[Stored data entries]
________________________________________

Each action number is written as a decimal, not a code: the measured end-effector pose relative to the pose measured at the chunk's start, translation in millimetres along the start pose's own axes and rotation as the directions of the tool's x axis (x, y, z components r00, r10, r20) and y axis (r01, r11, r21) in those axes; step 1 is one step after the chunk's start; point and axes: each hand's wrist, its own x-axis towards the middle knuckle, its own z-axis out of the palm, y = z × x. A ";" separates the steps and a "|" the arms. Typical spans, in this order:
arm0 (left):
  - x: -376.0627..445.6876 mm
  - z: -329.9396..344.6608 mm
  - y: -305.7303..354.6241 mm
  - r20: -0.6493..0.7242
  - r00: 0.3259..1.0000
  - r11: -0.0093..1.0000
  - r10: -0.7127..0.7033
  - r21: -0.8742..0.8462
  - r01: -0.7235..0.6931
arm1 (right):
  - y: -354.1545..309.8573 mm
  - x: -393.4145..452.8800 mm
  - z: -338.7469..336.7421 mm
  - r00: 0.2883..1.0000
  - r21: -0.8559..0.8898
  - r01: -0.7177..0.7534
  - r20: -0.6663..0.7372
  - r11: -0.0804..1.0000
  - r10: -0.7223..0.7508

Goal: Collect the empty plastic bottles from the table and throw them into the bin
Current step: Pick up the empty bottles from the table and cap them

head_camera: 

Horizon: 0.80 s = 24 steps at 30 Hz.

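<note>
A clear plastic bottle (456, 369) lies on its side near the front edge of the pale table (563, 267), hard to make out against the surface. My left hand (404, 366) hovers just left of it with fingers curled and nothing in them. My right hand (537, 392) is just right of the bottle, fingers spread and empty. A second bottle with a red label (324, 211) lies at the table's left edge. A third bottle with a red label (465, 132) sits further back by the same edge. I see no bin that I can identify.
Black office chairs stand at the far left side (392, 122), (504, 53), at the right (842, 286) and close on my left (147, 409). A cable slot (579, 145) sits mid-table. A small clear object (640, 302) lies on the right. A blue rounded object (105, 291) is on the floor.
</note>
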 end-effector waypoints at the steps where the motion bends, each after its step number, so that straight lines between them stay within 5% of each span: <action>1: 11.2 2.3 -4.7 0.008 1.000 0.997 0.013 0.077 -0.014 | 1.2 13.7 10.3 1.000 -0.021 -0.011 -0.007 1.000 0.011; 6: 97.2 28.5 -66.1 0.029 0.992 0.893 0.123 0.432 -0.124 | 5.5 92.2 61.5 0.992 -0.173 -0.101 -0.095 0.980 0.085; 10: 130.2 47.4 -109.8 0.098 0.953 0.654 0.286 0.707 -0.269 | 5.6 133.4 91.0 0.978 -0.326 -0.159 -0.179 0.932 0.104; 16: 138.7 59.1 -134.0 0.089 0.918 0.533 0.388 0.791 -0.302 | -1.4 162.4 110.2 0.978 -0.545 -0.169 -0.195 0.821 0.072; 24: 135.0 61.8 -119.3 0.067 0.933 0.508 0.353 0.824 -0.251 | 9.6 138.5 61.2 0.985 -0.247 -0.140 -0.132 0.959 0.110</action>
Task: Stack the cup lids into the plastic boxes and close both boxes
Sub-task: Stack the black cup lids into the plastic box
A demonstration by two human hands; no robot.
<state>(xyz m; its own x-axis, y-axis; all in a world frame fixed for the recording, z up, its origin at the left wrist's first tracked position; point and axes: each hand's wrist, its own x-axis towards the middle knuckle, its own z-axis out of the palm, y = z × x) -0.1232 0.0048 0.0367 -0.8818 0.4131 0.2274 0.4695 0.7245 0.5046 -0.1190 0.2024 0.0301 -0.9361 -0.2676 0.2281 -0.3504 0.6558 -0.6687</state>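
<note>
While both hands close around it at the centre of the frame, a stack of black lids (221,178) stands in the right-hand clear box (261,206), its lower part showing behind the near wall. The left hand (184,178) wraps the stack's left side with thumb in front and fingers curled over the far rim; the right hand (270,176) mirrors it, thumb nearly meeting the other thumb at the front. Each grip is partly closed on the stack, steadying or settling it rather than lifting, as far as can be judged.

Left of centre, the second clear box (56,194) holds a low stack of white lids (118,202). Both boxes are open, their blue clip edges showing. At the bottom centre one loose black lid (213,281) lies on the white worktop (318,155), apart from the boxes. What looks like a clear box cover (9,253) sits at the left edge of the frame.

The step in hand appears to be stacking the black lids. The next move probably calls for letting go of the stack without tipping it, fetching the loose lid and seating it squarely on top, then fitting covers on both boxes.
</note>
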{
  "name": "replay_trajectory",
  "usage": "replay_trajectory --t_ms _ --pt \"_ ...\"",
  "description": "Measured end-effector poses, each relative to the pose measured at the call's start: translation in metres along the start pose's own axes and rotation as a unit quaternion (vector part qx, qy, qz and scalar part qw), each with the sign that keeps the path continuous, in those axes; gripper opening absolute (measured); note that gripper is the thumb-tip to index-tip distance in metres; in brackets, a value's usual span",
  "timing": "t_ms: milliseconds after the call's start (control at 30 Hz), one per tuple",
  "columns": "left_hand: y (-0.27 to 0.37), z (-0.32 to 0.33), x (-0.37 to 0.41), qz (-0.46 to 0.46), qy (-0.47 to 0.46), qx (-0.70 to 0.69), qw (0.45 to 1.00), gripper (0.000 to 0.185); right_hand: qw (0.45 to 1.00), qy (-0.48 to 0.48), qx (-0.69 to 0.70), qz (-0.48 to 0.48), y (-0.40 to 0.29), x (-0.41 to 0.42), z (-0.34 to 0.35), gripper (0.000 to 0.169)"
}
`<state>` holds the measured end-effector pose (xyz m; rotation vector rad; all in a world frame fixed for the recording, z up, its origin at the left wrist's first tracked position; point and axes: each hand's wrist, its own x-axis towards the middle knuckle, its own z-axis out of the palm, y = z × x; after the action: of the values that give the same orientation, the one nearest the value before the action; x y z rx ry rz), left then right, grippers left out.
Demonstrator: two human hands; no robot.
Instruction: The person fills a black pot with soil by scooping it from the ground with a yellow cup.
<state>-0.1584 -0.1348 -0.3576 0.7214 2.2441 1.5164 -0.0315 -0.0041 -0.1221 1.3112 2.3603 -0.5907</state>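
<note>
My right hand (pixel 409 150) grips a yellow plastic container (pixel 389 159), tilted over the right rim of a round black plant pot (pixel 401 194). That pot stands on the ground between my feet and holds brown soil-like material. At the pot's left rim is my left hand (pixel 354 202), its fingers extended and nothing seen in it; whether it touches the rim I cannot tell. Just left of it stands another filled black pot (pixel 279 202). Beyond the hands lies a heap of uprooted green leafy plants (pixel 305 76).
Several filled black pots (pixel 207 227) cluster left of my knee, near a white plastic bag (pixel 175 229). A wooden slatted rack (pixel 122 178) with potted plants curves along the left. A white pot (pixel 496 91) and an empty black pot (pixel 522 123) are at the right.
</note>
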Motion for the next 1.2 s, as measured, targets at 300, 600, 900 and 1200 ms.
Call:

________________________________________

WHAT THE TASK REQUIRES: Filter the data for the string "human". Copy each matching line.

WRITTEN SOLUTION:
A demonstration by two human hands; no robot.
Demonstrator: two human hands; no robot.

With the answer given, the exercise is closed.